### TASK DIRECTIONS
Taking the records line by line, how many lines contain the word "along"? Answer with the number only.

Collection entries
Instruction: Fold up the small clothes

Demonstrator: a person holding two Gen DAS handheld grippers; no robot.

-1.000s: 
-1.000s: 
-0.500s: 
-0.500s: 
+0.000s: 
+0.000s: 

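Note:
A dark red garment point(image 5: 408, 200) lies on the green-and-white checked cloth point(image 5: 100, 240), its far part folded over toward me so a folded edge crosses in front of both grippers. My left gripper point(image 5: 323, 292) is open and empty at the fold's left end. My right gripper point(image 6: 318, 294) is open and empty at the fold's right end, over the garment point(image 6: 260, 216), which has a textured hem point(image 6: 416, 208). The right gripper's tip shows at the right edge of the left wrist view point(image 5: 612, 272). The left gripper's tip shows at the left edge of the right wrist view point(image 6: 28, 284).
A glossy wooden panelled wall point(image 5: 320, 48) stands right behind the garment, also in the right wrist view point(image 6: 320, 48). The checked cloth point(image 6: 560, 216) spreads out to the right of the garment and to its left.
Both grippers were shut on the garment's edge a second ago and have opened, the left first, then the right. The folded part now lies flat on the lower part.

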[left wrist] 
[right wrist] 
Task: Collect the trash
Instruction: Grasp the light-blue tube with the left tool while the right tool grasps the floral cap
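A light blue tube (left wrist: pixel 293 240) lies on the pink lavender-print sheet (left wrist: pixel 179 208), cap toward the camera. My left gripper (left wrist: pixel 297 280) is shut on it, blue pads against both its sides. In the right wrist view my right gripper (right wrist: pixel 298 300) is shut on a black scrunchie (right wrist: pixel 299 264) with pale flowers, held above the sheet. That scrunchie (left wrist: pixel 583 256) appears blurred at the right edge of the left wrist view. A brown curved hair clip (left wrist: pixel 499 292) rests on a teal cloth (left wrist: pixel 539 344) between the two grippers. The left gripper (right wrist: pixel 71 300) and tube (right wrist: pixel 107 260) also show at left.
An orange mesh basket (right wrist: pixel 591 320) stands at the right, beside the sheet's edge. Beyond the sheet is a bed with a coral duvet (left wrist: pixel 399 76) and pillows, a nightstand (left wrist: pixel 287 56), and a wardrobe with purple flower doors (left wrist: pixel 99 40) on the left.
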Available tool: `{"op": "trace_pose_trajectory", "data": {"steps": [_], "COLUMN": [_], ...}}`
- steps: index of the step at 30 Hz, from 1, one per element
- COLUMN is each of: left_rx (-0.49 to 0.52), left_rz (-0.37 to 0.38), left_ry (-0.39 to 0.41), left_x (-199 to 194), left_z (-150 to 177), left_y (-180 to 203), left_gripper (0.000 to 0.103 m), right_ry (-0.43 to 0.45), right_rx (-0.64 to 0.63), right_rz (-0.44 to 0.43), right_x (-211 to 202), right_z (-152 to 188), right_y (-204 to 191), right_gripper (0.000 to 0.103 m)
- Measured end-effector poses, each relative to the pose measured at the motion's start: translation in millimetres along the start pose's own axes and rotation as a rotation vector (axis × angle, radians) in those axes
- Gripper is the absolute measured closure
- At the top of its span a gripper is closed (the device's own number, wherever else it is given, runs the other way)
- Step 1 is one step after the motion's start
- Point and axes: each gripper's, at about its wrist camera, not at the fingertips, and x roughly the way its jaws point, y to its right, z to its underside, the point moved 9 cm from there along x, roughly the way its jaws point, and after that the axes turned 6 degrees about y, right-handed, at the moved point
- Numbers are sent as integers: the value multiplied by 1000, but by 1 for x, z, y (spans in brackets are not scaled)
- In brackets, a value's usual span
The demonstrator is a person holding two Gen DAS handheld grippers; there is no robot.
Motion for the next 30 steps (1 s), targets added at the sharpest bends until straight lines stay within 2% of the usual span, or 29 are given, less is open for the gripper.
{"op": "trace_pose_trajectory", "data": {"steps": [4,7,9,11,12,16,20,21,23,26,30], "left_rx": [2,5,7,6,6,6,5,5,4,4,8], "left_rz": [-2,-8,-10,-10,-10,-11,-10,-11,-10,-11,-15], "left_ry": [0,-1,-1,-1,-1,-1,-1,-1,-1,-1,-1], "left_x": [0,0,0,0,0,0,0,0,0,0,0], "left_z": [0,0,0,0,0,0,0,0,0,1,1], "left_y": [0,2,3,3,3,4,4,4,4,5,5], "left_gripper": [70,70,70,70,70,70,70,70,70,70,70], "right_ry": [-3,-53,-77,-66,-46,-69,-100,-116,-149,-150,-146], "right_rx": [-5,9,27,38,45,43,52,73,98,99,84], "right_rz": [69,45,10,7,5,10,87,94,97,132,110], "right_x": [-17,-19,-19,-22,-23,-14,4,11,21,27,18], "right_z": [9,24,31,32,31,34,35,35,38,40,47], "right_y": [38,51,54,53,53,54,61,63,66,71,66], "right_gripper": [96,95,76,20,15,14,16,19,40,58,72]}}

### PROBLEM SOLUTION
2